I've done my energy loss equations and worked out my BTU requirements for each room. And I've been quite generous with my airflow loses as well as with my fabric loses (it's an 1909 house so pre air-gap brickwork and it's Grade II so no double glazing allowed...)...

Trouble is when I add them up and convert them into kW I only actually need quite a small boiler (if I go on the kW rating of the boiler) which the manafacturers say is only big enough for a 1 bedroom flat... Which sounds dodge when it's running a 2 bed house....

why?

Is it more to do with the hot water flow rate rather than the CH? Or is it just standard to overspec the boiler quite a bit for optimum efficiency from the emitters?


big-vee-twin - 21/9/09 at 05:02 PM

What size roughly in metres area is your house and what size boiler have you calculated?

What U values have you come up with?

It's to do with warm up times from cold, as depends on combi or conventional boiler too.




BenB - 21/9/09 at 05:10 PM

Well each floor is 36m2 (it's a small house!) and I've worked out 24,000BTU or 7.032kw.

The U-values I've used from http://diydata.com/information/u_values/u_values.php

The boiler I'm looking at is Worcester 30CDi which has a good flow rate of 15.1 but its central heating output is 7.7-30.0 which seems massive overkill.... Trouble is most of their boilers have a minimum heat output in the 7s which is my BTU requirements a -1 degC.....


t16turbotone - 21/9/09 at 05:23 PM

yes it is more to do with the DHW flow rate - i.e the larger kw rating of boiler the faster you can run DHW through the heat exchange. The 30 cdi is a cracking boiler, fitted 40 off them last year...have nothing but praise for them


mangogrooveworkshop - 21/9/09 at 06:09 PM

Please promise me that you will not fit a Baxi or any product to do with that brand.


BenB - 21/9/09 at 06:17 PM

Oh no


big-vee-twin - 21/9/09 at 06:38 PM

Most new houses we design come in between 50-60 watts a meter, poorly insulated houses at around 100watts, I'm guessing yours is solid walls or rubble fill so on the side of caution lets say 150 watts.

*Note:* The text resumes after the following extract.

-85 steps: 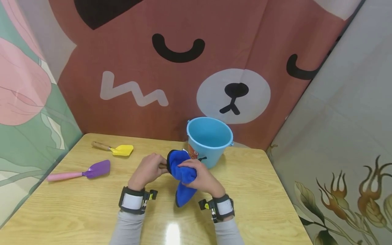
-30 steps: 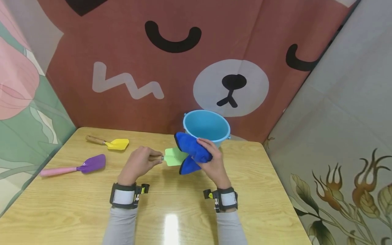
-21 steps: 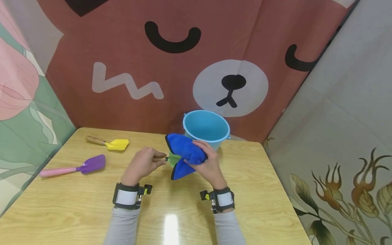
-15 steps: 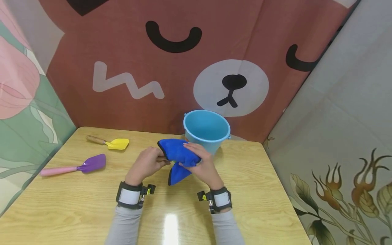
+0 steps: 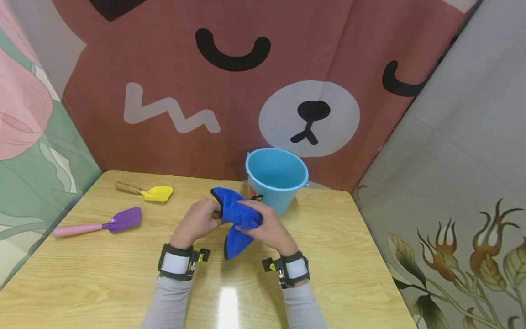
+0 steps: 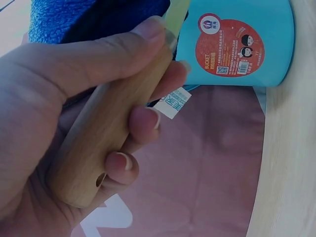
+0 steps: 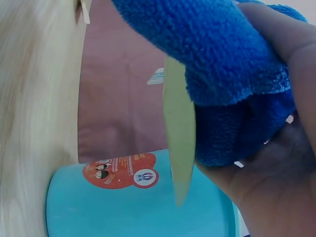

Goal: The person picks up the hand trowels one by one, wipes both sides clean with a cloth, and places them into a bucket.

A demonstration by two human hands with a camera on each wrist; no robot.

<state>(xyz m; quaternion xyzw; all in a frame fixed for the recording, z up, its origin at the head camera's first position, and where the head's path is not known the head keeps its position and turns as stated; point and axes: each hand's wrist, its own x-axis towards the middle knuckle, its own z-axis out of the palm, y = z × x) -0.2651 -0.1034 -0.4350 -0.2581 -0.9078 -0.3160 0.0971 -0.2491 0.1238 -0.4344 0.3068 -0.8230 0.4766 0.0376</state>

We usually design at an internal temp of 22 degrees with external temp at -3 degrees.

So 150 watts gives us 10.8kw say 11KW,then you need to consider water heating, most cylinders use a 3KW heater so add 3kw - total 14KW.

You now need to consider warm up time, lets say an hour this will increase the size of boiler to 20KW.

So a Worcester Bosch Greenstar 24Ri would be ideal link

Now you have a boiler sized you need to consider your radiators are they correctly sized no point having a good boiler if the rads don't do the job.

I would recommend a Megaflow hot water cylinder too if you can stretch to one.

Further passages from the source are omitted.